The Design of Software (CLOSED)

A public forum for discussing the design of software, from the user interface to the code architecture. Now closed.

The "Design of Software" discussion group has been merged with the main Joel on Software discussion group.

The archives will remain online indefinitely.

Ther same file on two computers - which is newer?

I can't see any way of determing whether one file is newer than another, when there is less than 24 hours time difference between them and they are located on different computers.

Time zones and DST effect any decision you make. Also you don't know whether the OS maintains file times as UTC or Local time. Windows PCs can have file times differ by 1 hour or 2 seconds depending on the File System being used (NTFS, FAT32) and DST. You can't easilly go back in time and find out when DST started and ended for a particular year.

Your thoughts.
Trying times! Send private email
Thursday, August 03, 2006
 
 
> Also you don't know whether the OS maintains file times as UTC or Local time.

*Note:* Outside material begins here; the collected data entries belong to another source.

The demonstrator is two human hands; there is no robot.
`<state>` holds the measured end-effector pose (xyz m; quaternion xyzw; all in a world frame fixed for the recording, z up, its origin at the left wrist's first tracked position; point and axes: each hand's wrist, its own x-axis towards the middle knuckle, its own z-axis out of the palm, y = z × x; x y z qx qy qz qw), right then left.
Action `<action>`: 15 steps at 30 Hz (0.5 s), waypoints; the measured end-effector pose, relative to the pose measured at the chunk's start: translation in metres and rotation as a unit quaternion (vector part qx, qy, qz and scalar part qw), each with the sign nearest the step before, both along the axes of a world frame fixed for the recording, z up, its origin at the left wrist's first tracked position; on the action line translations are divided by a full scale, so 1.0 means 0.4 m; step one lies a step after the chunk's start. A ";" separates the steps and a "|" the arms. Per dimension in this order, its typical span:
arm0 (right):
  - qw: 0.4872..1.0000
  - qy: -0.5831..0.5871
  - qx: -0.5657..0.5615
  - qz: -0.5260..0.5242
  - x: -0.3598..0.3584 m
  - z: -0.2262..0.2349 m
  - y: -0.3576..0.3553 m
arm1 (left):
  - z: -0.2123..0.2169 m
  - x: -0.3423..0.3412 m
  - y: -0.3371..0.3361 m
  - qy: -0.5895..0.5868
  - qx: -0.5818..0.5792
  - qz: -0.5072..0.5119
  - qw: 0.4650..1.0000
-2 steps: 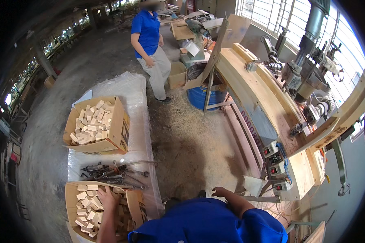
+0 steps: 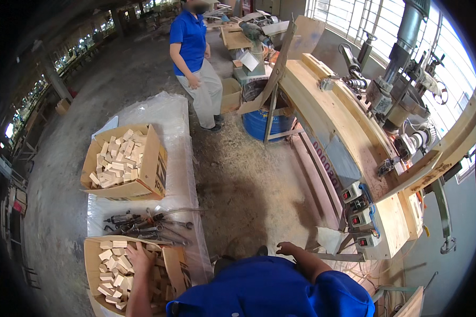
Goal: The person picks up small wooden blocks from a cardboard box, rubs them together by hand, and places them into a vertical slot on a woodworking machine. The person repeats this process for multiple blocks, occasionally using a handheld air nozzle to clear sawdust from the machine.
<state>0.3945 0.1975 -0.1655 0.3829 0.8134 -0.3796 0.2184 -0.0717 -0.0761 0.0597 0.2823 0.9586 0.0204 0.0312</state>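
My left hand [image 2: 140, 258] reaches into the near cardboard box [image 2: 93, 260] at the lower left. Its fingers are spread and rest on the small wooden blocks [image 2: 111, 264] heaped inside; no block shows lifted in them. The forearm covers part of the heap. My right hand [image 2: 289, 249] hangs in the air in front of my body, fingers apart, holding nothing. It is well away from the box, nearer the workbench [image 2: 391, 224] on the right.
Another full box [image 2: 152, 164] of blocks stands beyond tools [image 2: 148, 226] on a plastic-wrapped surface [image 2: 174, 127]. A person in a blue shirt [image 2: 188, 42] stands farther off by a blue drum [image 2: 264, 127]. Machinery [image 2: 391, 100] and red switches [image 2: 360, 219] line the bench.
The whole view has shifted very slightly. The person farther off has moved a leg a little. Both my hands stay nearly where they were.
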 end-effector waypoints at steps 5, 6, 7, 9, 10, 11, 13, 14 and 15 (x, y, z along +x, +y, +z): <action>1.000 0.000 -0.011 -0.017 -0.005 -0.006 0.001 | 0.003 0.005 0.004 0.000 0.001 0.011 1.000; 1.000 0.002 -0.011 -0.017 -0.008 -0.004 0.003 | 0.004 0.010 0.005 0.010 -0.002 0.016 1.000; 1.000 0.002 -0.012 -0.016 -0.007 -0.005 0.003 | 0.002 0.011 -0.001 0.016 -0.013 0.008 1.000; 1.000 0.001 -0.016 -0.013 -0.006 -0.007 -0.003 | -0.001 0.008 -0.010 0.031 -0.036 -0.008 0.999; 0.999 -0.015 -0.030 -0.016 -0.001 -0.005 0.000 | 0.000 0.013 -0.004 0.014 -0.046 0.007 0.999; 1.000 -0.002 -0.026 -0.008 0.001 -0.004 0.003 | 0.002 0.015 0.001 -0.003 -0.044 0.015 0.999; 0.999 0.025 -0.019 0.010 0.000 0.005 0.003 | 0.007 0.016 0.008 -0.033 -0.040 0.032 0.998; 0.999 0.040 -0.009 0.007 -0.004 0.012 0.004 | 0.008 0.014 0.014 -0.042 -0.049 0.030 0.997; 0.999 0.043 -0.021 -0.005 -0.010 0.019 0.008 | 0.007 0.012 0.022 -0.052 -0.058 0.029 0.997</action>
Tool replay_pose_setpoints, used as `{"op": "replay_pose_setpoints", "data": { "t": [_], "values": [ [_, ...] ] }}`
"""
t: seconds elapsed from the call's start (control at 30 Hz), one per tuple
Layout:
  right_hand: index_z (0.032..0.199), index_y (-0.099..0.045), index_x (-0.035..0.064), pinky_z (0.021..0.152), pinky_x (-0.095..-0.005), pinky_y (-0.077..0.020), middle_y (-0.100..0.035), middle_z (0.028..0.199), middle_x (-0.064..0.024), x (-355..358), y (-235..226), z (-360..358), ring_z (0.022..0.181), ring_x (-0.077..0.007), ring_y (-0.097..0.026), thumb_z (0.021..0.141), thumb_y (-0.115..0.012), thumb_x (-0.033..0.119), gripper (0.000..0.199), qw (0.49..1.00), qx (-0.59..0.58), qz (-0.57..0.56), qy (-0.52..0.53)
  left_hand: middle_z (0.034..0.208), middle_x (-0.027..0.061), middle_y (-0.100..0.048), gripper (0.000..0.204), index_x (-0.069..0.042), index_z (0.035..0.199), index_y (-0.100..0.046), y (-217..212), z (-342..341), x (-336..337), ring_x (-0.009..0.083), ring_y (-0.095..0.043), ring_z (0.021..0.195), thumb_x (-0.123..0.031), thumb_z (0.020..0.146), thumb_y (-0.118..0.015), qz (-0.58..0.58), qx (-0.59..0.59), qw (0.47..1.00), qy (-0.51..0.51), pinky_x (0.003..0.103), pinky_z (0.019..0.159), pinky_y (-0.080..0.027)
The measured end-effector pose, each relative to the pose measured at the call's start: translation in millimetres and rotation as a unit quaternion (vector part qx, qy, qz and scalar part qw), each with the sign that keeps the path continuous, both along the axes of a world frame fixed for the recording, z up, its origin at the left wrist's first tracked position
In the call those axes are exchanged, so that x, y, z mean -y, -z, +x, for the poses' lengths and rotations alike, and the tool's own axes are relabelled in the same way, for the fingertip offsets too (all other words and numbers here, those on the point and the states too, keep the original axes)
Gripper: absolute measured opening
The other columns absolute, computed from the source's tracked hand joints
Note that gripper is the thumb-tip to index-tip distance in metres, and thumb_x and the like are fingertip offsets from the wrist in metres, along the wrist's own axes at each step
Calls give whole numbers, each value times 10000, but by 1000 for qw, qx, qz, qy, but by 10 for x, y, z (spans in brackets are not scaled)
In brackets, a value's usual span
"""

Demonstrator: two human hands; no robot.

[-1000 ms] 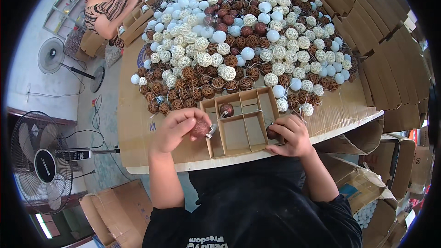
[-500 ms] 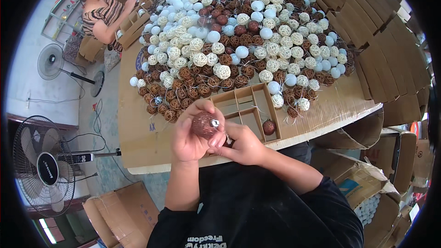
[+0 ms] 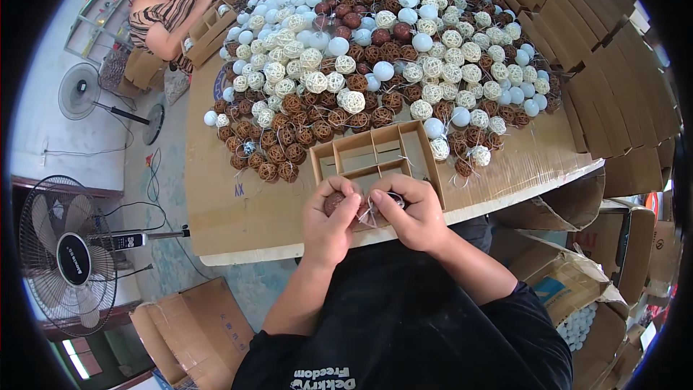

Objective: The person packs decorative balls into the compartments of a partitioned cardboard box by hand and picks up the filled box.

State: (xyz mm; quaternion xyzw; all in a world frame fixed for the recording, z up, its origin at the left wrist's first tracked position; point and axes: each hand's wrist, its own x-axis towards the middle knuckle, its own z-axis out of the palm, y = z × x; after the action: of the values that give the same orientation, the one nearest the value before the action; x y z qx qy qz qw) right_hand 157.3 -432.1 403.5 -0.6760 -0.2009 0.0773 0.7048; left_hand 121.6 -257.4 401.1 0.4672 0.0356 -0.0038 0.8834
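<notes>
My left hand is closed round a glittery red-brown bauble, which shows between thumb and fingers. Close beside it, my right hand is closed with thumb and forefinger pressed together; a dark, shiny bit shows in its grip, too covered to name. Thin white string dangles in the gap between both hands. Just beyond and partly beneath them lies a shallow cardboard box with dividers. My hands hide its near compartments.
A large heap of white balls, cream and brown woven balls and red-brown baubles covers the cardboard-topped table. Stacked cardboard trays line the right side. A fan stands left. Another person works at the far left.
My left hand has come down and turned, bringing the bauble lower and hiding more of it. My right hand has shifted right and now covers the box's near right part.
</notes>
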Motion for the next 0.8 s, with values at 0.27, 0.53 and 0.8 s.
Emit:
{"op": "replay_pose_setpoints", "data": {
  "t": [0.27,0.53,0.8],
  "values": [
    [928,-696,-9,676,-261,-479,-662,808,-21,306,-24,66,751,-78,-591,1050,-638,132,195,996,-21,-8,86,907,16,-609,92,-89,1025,-549,-37,57,-170,95,-539,698,-48,1030,-631,5,49,998,-37,330,666,-541],
    [1008,-684,-24,694,-240,-496,-669,864,-18,224,-112,-94,749,-62,-587,1080,-603,133,191,978,-144,146,40,914,51,-643,199,-83,1037,-531,-21,-51,-43,148,-642,742,5,970,-696,-10,26,999,-31,341,700,-576],
    [981,-683,-15,652,-231,-490,-666,812,-29,216,-90,-15,716,-78,-600,1087,-600,186,243,952,-223,210,-24,906,-11,-639,291,-21,1201,-634,-91,-38,6,50,-566,733,26,931,-729,261,54,961,71,225,649,-464]
  ]
}}
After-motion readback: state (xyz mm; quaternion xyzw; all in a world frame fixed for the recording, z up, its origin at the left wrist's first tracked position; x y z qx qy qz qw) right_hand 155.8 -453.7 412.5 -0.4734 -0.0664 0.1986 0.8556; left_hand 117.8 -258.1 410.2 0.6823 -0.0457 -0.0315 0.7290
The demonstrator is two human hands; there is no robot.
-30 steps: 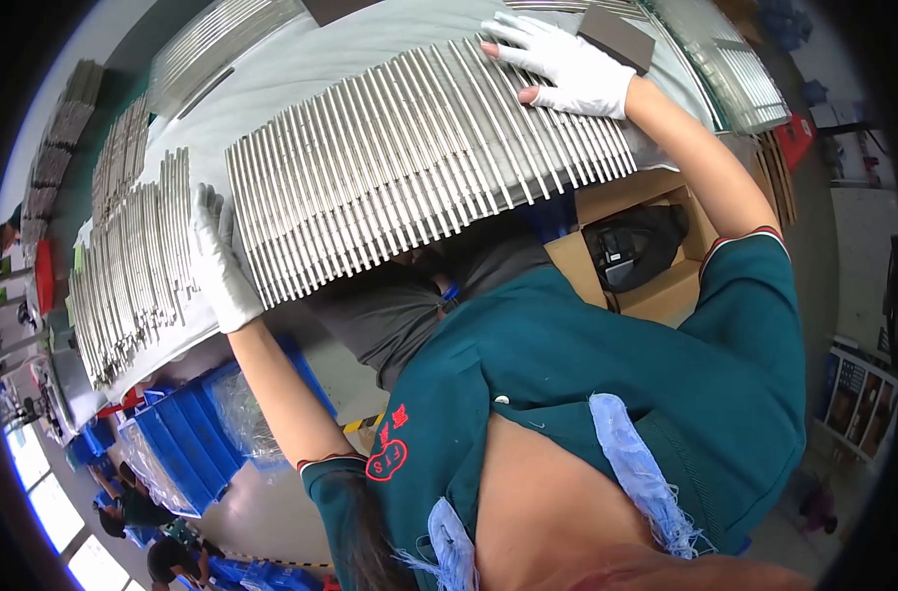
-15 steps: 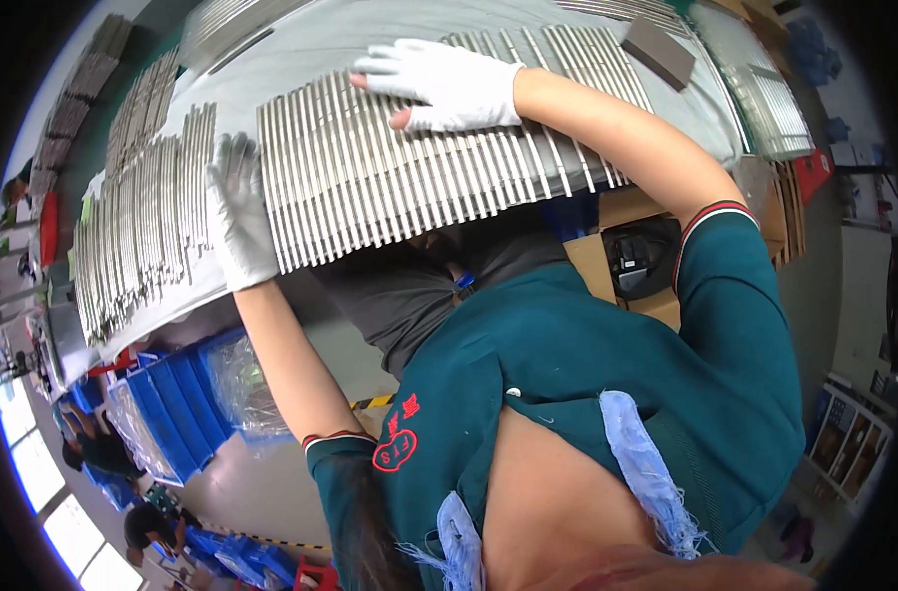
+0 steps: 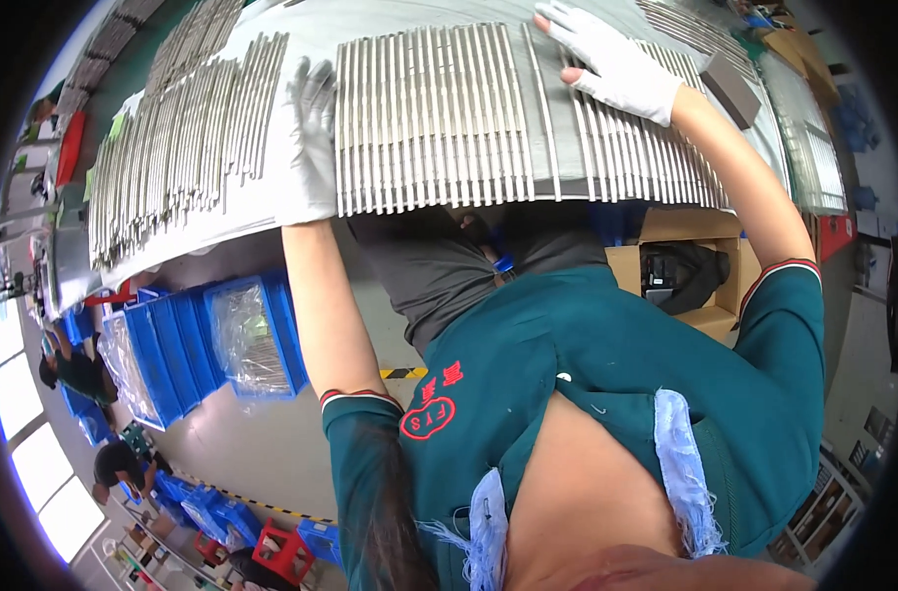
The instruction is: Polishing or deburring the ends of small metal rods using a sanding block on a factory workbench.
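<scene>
A row of slim silvery metal rods (image 3: 429, 128) lies side by side on the pale-covered table. My left hand (image 3: 311, 148), in a white glove, stands on edge along the row's left side, fingers stretched out and holding nothing. A gap parts this row from a second group of rods (image 3: 641, 148) on the right, and a lone rod (image 3: 546, 128) lies in the gap. My right hand (image 3: 611, 64), also gloved, rests over the far part of that right group. Its fingers are spread, with bare thumb and fingertip showing; rods under the palm are hidden.
More rods (image 3: 188, 128) lie unevenly on the left. A grey block (image 3: 730, 91) and clear plastic trays (image 3: 813, 153) are at the right. Below the table stand blue crates (image 3: 168, 360) and a cardboard box (image 3: 717, 320). Other people (image 3: 82, 369) work at the far left.
My right hand has moved right, from over the main row to the right group. The rods now show a wide gap with one rod in it. My left hand keeps to the row's left edge.
</scene>
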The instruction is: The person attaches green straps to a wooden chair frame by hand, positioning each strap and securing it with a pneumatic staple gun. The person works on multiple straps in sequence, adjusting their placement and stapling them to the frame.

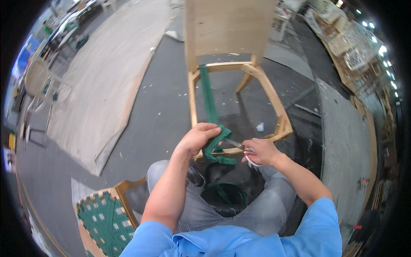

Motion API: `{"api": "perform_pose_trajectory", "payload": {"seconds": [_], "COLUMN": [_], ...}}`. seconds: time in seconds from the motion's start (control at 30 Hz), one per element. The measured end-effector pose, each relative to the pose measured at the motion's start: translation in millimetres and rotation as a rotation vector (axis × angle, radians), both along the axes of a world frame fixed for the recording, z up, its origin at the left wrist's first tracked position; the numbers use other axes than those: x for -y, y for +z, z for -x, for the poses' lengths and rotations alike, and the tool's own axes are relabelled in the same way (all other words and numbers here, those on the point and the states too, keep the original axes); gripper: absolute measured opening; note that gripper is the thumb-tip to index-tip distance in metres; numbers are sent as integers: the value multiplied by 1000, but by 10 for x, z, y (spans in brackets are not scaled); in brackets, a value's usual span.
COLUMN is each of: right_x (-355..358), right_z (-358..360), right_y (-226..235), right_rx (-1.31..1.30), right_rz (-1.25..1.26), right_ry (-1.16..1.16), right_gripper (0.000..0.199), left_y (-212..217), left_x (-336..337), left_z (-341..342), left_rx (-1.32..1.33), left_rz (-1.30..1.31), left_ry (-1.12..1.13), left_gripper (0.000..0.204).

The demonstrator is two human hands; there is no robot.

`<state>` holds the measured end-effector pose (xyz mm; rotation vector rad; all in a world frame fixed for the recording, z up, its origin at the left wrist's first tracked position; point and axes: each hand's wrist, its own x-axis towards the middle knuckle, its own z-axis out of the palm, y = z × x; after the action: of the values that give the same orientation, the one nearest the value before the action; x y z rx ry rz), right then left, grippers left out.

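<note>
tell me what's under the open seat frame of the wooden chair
Through the seat frame show dark floor and a small pale scrap. One green webbing strap crosses it. The front rail is partly covered by both hands.

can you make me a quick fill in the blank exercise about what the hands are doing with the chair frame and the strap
1. The left hand grips a ____ woven webbing strap stretched across the bare wooden chair seat frame.
2. The right hand holds a pair of ____ with red and white handles, blades toward the strap.
3. At lower left stands another wooden seat frame, already ____ with green webbing.

Missing words: green; scissors; woven
</note>
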<state>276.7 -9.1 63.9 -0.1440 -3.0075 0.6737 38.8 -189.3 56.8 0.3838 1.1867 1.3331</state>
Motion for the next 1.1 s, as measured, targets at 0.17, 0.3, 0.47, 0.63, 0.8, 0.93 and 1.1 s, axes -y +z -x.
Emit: {"api": "perform_pose_trajectory", "payload": {"seconds": [0.17, 0.3, 0.47, 0.63, 0.8, 0.93, 1.1], "right_x": [7, 246, 1540, 2871, 3285, 2969, 1628], "right_z": [-1452, -3242, -5470, -6352, -6327, -6021, -4460], "right_y": [463, 647, 780, 676, 699, 955, 1091], "right_rx": [-284, -510, -97, 391, 434, -44, -896], "right_rz": [82, 162, -725, -201, -388, -673, -93], "right_ry": [-790, -1523, -2087, -2598, -2655, -2464, -1849], "right_gripper": [48, 41, 49, 43, 38, 37, 34], "left_y": [51, 25, -235, -467, -379, -214, -146], "left_x": [-136, -265, -432, -528, -760, -682, -517], "left_z": [-184, -510, -867, -1103, -1203, -1253, -1374], "left_rx": [31, -39, -819, -1084, -1517, -1404, -1596], "left_rz": [-75, -73, -144, -73, 38, 112, 210], "left_ry": [-166, -286, -378, -529, -1082, -981, -957], "left_gripper": [27, 26, 26, 32, 38, 39, 34]}}
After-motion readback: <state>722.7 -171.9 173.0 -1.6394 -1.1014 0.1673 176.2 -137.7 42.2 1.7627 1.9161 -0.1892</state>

It's UTC isn't it? The FILETIME structure is UTC.
Christopher Wells Send private email
Thursday, August 03, 2006
 
 
"OS maintains file times as UTC or Local time."

It doesn't matter.  The OS knows which and it knows it's own timezone, so it'll give you the file time as UTC.
Almost H. Anonymous Send private email
Thursday, August 03, 2006
 
 
From MSDEV:
"The FILETIME structure is a 64-bit value representing the number of 100-nanosecond intervals since January 1, 1601."

No mention of UTC. Windows GetFileTime() doesn't mention UTC.

My understanding is Windows stores file times in local time, not UTC.

I'm trying to be OS agnostic here as well.
Trying times! Send private email
Thursday, August 03, 2006
 
 
FILETIME

"Contains a 64-bit value representing the number of 100-nanosecond intervals since January 1, 1601 (UTC)."

http://msdn.microsoft.com/library/default.asp?url=/library/en-us/sysinfo/base/filetime_str.asp

I'm not sure why your definition doesn't have that "(UTC)" on the end.
Almost H. Anonymous Send private email
Thursday, August 03, 2006
 
 
>It doesn't matter.  The OS knows which and it knows it's own timezone, so it'll give you the file time as UTC.

If a file has time stamp of 1 Mar 2003 01:00:00 and the OS stores this as local time how do we know what the UTC time is for that file. Was DST in affect then or not.
Trying times! Send private email
Thursday, August 03, 2006
 
 
"If a file has time stamp of 1 Mar 2003 01:00:00 and the OS stores this as local time how do we know what the UTC time is for that file. Was DST in affect then or not."

If I set the timestamp of a file to set it to 1 Mar 2003 01:00:00 PST what is the UTC timestamp of the file?

If you know the timezone you're in, you can calculate whether or not DST was in effect for any date.  There's a huge table of values in the operating system to handle converting *any* datetime to and from UTC.

"The FAT file system records times on disk in local time. GetFileTime retrieves cached UTC times from the FAT file system."
http://msdn.microsoft.com/library/default.asp?url=/library/en-us/sysinfo/base/file_times.asp

You do have to be careful but it's not as bad as you make it out to be.
Almost H. Anonymous Send private email
Thursday, August 03, 2006
 
 
Christopher Wells Send private email
Thursday, August 03, 2006
 
 
> There's a huge table of values in the operating system to handle converting *any* datetime to and from UTC.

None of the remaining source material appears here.